:: What is being asked ::
Print the records below exactly, leaving out nothing.

Material shown Start Marker

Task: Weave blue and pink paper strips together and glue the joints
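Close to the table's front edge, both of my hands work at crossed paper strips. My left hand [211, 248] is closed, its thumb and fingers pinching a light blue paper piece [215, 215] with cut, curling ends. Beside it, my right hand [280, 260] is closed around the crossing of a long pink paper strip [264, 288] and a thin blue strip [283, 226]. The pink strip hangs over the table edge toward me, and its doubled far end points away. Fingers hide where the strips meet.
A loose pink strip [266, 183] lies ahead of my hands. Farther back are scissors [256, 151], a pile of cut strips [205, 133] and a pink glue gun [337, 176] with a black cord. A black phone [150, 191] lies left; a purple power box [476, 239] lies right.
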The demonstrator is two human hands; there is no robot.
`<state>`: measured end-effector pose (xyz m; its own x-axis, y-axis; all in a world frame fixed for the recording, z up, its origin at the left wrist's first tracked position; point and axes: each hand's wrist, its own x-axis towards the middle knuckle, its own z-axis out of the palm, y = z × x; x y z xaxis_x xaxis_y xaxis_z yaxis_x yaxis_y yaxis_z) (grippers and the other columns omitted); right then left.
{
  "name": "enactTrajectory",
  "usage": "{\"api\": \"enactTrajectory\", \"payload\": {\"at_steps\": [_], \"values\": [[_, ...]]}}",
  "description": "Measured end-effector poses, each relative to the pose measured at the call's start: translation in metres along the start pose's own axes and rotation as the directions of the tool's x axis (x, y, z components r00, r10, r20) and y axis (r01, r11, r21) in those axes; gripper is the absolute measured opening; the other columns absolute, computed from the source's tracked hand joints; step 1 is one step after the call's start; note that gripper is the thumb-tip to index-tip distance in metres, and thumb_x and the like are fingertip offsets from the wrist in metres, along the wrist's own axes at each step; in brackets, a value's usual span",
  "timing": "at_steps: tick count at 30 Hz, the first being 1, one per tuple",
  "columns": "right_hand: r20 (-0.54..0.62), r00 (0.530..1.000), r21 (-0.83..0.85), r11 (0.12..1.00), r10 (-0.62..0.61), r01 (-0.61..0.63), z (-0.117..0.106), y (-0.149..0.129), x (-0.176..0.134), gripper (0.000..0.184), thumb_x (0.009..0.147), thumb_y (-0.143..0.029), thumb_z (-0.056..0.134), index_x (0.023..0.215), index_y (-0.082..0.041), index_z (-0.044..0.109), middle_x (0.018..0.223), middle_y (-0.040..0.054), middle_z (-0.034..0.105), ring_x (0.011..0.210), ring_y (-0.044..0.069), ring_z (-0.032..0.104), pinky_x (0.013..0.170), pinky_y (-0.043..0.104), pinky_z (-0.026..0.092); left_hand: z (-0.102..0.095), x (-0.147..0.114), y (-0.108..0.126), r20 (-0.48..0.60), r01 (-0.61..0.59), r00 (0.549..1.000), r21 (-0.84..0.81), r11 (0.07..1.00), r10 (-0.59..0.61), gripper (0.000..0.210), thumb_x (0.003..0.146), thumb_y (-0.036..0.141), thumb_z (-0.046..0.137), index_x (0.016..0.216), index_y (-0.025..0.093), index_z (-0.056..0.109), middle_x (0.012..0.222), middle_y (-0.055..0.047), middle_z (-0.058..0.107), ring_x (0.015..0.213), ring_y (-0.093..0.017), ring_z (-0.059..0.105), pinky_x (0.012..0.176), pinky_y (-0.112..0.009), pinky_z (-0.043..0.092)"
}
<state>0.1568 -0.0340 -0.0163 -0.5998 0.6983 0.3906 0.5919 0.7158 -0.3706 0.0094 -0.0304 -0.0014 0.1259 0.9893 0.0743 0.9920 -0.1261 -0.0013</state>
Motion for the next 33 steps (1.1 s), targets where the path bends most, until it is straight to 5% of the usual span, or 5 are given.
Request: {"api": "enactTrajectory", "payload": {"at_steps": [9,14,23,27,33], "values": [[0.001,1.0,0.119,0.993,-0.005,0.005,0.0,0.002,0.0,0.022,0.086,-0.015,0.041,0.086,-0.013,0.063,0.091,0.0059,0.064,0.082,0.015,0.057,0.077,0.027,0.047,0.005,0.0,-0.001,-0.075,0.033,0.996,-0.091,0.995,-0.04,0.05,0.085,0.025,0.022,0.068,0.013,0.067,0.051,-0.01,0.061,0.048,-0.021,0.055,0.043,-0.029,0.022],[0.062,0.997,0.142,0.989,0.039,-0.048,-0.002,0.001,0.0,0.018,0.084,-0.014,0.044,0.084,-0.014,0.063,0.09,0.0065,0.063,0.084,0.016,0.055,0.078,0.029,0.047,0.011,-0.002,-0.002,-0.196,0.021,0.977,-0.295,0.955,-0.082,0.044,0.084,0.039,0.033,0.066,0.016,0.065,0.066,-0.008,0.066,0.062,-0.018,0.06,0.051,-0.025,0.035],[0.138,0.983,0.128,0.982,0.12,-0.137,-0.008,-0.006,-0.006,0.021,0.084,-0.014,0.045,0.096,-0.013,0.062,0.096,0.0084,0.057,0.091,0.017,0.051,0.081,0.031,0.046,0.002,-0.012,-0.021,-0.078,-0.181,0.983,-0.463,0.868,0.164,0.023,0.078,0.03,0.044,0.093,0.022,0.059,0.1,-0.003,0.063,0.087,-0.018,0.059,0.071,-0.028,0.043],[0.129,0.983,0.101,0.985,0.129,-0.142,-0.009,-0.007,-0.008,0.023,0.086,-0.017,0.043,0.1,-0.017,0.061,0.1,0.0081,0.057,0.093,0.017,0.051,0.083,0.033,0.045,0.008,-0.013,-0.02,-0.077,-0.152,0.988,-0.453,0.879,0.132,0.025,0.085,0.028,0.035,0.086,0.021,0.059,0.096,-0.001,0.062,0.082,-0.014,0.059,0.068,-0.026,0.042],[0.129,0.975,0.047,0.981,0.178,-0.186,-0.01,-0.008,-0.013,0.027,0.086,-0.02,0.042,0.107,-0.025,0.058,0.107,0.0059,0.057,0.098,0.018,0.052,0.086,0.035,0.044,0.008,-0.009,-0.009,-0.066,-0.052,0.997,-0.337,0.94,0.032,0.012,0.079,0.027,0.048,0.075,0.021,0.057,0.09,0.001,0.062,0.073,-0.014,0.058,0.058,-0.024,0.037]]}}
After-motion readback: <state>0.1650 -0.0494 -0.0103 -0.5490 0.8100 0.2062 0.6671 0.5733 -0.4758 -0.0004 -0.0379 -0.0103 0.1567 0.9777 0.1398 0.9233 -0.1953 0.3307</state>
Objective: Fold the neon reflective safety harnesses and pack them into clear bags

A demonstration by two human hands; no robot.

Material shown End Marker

:: Solution below ::
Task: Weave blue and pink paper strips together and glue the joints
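Close to the table's front edge, both of my hands work at crossed paper strips. My left hand [211, 248] is closed, its thumb and fingers pinching a light blue paper piece [215, 215] with cut, curling ends. Beside it, my right hand [280, 260] is closed around the crossing of a long pink paper strip [264, 288] and a thin blue strip [283, 226]. The pink strip hangs over the table edge toward me, and its doubled far end points away. Fingers hide where the strips meet.
A loose pink strip [266, 183] lies ahead of my hands. Farther back are scissors [256, 151], a pile of cut strips [205, 133] and a pink glue gun [337, 176] with a black cord. A black phone [150, 191] lies left; a purple power box [476, 239] lies right.
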The demonstrator is two human hands; there is no robot.
`<state>`: measured end-effector pose (xyz m; its own x-axis, y-axis; all in a world frame fixed for the recording, z up, its origin at the left wrist's first tracked position; point and axes: each hand's wrist, its own x-axis towards the middle knuckle, its own z-axis out of the palm, y = z × x; x y z xaxis_x xaxis_y xaxis_z yaxis_x yaxis_y yaxis_z) (grippers and the other columns omitted); right then left.
{
  "name": "enactTrajectory",
  "usage": "{\"api\": \"enactTrajectory\", \"payload\": {\"at_steps\": [_], \"values\": [[_, ...]]}}",
  "description": "Measured end-effector poses, each relative to the pose measured at the call's start: translation in metres along the start pose's own axes and rotation as the directions of the tool's x axis (x, y, z components r00, r10, r20) and y axis (r01, r11, r21) in those axes; gripper is the absolute measured opening; the other columns absolute, computed from the source's tracked hand joints; step 1 is one step after the call's start; note that gripper is the thumb-tip to index-tip distance in metres, and thumb_x and the like are fingertip offsets from the wrist in metres, along the wrist's own axes at each step; in brackets, a value's usual span",
  "timing": "at_steps: tick count at 30 Hz, the first being 1, one per tuple",
  "columns": "right_hand: r20 (-0.54..0.62), r00 (0.530..1.000), r21 (-0.83..0.85), r11 (0.12..1.00), r10 (-0.62..0.61), r01 (-0.61..0.63), z (-0.117..0.106), y (-0.149..0.129), x (-0.176..0.134), gripper (0.000..0.184), thumb_x (0.009..0.147), thumb_y (-0.143..0.029), thumb_z (-0.056..0.134), index_x (0.023..0.215), index_y (-0.082..0.041), index_z (-0.044..0.109), middle_x (0.018..0.223), middle_y (-0.040..0.054), middle_z (-0.034..0.105), ring_x (0.011..0.210), ring_y (-0.044..0.069), ring_z (-0.032..0.104), pinky_x (0.013..0.170), pinky_y (-0.043..0.104), pinky_z (-0.026..0.092); left_hand: z (-0.102..0.095), x (-0.147..0.114), y (-0.108..0.126), r20 (-0.48..0.60), r01 (-0.61..0.59), r00 (0.549..1.000), r21 (-0.84..0.81), r11 (0.07..1.00), r10 (-0.59..0.61), gripper (0.000..0.210), thumb_x (0.003..0.146), thumb_y (-0.036..0.141), thumb_z (-0.046..0.137), index_x (0.016..0.216), index_y (-0.025..0.093), index_z (-0.056..0.109), middle_x (0.012..0.222), middle_y (-0.055..0.047), middle_z (-0.058..0.107), ring_x (0.015..0.213), ring_y (-0.093..0.017), ring_z (-0.059..0.105), pinky_x (0.012..0.176), pinky_y (-0.112..0.009), pinky_z (-0.043..0.092)"
}
<state>0.1568 -0.0340 -0.0163 -0.5998 0.6983 0.3906 0.5919 0.7158 -0.3706 0.0094 -0.0304 -0.0014 0.1259 0.9893 0.0743 0.9920 -0.1261 -0.0013</state>
Motion for the next 33 steps (1.1 s), targets where the path bends most, until it is straight to 5% of the usual span, or 5 are given.
Request: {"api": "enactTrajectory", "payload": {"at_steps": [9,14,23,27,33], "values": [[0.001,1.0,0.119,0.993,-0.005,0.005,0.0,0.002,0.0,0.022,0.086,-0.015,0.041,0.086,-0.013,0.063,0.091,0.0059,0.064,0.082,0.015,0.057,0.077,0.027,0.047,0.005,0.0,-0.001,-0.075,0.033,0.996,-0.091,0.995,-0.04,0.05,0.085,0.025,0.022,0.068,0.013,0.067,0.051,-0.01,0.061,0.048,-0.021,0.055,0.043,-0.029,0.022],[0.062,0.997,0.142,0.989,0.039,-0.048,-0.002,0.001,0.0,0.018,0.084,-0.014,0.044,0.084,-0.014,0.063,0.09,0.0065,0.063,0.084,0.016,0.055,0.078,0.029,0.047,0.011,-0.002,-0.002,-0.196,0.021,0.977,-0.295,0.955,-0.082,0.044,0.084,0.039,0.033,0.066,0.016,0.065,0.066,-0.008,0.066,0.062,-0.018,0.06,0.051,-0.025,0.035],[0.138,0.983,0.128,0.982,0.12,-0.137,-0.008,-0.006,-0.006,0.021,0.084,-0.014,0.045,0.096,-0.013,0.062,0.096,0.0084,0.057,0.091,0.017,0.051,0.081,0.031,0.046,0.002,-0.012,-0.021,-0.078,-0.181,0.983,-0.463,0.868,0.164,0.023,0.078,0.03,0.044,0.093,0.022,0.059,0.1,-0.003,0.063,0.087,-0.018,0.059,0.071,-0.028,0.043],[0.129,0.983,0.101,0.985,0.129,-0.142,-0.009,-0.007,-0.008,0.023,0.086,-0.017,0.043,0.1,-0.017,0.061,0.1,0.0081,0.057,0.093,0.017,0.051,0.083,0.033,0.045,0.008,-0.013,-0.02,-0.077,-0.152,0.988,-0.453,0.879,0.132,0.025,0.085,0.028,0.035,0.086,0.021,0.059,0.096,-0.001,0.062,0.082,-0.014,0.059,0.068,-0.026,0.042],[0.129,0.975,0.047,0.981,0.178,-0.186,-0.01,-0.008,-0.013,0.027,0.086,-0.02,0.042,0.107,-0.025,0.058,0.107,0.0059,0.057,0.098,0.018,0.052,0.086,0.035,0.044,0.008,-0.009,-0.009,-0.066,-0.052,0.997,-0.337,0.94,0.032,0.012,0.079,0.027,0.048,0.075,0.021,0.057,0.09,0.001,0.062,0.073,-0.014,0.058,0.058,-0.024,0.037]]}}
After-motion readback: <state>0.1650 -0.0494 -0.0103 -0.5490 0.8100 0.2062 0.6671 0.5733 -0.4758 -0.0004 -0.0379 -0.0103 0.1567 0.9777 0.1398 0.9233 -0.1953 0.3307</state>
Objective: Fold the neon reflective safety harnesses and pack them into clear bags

A demonstration by two human hands; no robot.

There is nothing else to this exercise.